TRY IT: Write out the data exactly from its first line onward, ending with the line in which "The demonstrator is" appears.

MATERIAL PROVIDED:
_ _ _
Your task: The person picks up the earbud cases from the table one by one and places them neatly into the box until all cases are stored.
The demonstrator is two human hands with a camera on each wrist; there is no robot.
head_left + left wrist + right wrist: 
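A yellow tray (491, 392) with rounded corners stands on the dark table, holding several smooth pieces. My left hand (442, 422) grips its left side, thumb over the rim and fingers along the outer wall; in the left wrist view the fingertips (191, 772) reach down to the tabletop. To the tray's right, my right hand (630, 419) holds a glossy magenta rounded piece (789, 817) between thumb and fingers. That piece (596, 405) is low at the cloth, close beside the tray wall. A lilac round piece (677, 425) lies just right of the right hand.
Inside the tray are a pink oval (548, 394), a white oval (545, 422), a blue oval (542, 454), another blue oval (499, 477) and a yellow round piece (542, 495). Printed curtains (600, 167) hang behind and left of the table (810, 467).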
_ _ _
EXERCISE SOLUTION:
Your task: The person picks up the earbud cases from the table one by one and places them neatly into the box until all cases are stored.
The demonstrator is two human hands with a camera on each wrist; there is no robot.

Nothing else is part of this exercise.